======== Raw data ========

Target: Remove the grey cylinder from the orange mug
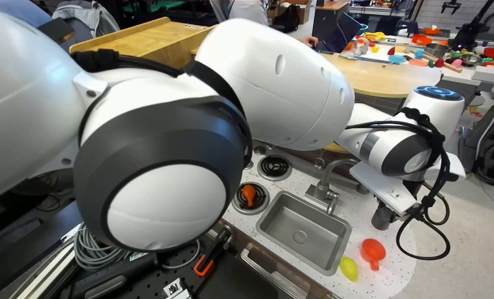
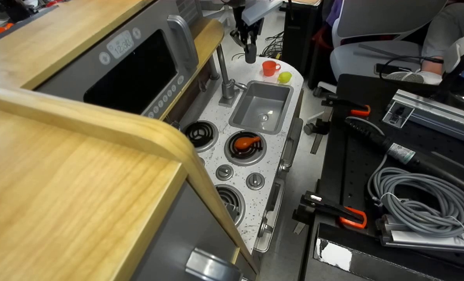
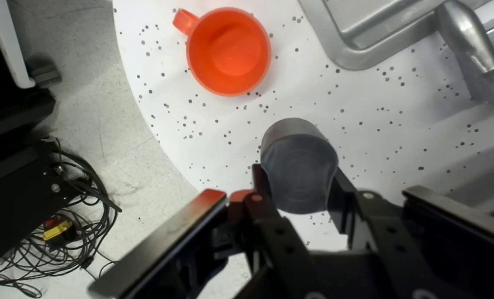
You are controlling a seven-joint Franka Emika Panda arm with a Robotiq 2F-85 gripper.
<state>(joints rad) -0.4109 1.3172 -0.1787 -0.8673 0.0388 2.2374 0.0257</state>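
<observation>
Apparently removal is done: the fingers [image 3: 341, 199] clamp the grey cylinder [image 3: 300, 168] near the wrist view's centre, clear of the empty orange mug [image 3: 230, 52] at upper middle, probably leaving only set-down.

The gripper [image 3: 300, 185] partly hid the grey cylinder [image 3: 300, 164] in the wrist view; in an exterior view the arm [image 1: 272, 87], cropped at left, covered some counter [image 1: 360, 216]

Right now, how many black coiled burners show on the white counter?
3: one burner under the orange rounded object, a second beside it nearer the grey microwave, a third partly hidden by the pale wooden cabinet, perhaps hiding more.
</observation>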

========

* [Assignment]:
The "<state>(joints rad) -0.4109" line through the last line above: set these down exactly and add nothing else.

* [Exercise solution]:
<state>(joints rad) -0.4109 1.3172 -0.1787 -0.8673 0.0388 2.2374 0.0257</state>
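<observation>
Apparently removal is done: the fingers [image 3: 341, 199] clamp the grey cylinder [image 3: 300, 168] near the wrist view's centre, clear of the empty orange mug [image 3: 230, 52] at upper middle, probably leaving only set-down.

The gripper [image 3: 300, 185] partly hid the grey cylinder [image 3: 300, 164] in the wrist view; in an exterior view the arm [image 1: 272, 87], cropped at left, covered some counter [image 1: 360, 216]

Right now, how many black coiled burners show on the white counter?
3: one burner under the orange rounded object, a second beside it nearer the grey microwave, a third partly hidden by the pale wooden cabinet, perhaps hiding more.
</observation>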

With that, the exercise is finished.